This is a continuation of my most recent short story, 2070 (part one can be read here). In the previous instalment, Michael had walked to a purpose-built escape unit with his family to escape an imminent volcanic eruption on their island. He and his beloved elderly dog, Murphy, are now in an escape pod, hurtling through a chute that will take them to a safe destination.
2070 (Part One)
The risk of crashing is negligible: he knows that. One of his teachers told him that the walls of the chute are fitted with a magnetic lining that automatically repels the pod, so it cannot crash into them, even as it twists and turns at a dizzying speed. He knows, logically, that he is not about to die, but the constant turning – the sharp angles, the loops – are making him nauseous. Murphy is now clawing at his chest, her eyes wild.
‘I k-kn-know, M-M-M-uuurph-ph-phy,’ he attempts to say, stroking her head. The vibrations of the pod are distorting his voice. “It-t-t-t’ll b-b-beee oo-oo-kaaayyy…’
Before long, he notices that the chute is starting to widen. The pod’s movements gradually become slower and slower, and the chute wider and wider, until they find themselves floating into a wide orb-shaped chamber, still being suspended and maneouvred into the correct position by the magnetic lining of the walls. They are now moving towards a broad shelf on one side of the chamber, with a small archway set into the adjoining wall. Julianne’s pod is already there. Julianne herself is standing beside it, pulling her bag out and rummaging through it, with a slight frown on face, to make sure that everything is in place. Michael glances backwards and sees another opening beside the one from which he has just emerged. So his grandmother’s chute would have led her here too…
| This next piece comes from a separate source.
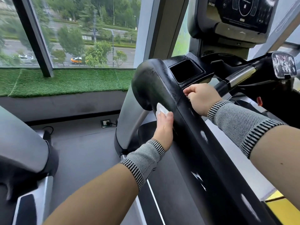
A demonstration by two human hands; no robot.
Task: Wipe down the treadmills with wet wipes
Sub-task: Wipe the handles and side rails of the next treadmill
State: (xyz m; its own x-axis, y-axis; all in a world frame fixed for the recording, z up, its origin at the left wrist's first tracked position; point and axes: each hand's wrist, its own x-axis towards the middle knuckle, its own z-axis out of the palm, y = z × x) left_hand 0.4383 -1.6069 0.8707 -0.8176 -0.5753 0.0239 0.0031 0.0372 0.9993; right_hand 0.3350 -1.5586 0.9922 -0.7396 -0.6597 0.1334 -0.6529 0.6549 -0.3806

His pod hovers over the shelf for a moment – Julianne spots him and waves, beaming – before landing on it with a gentle thump.
‘We’ve stopped,’ he whispers slowly – hardly daring to believe it – then laughs uproariously. ‘We’ve stopped, Murphy! Everything is okay!’ With a sense of immense relief, he presses a button next to him that will unlock the door. As it begins to rise, he scrambles to remove his seatbelts. ‘Come on, girl … let’s go.’
Murphy is hesitant to leave the pod – Michael can see that she is still somewhat dazed. She plonks her head over his chest, places her front paws on his shoulders and stares reproachfully at him, clearly wondering what calamity is about to befall her next.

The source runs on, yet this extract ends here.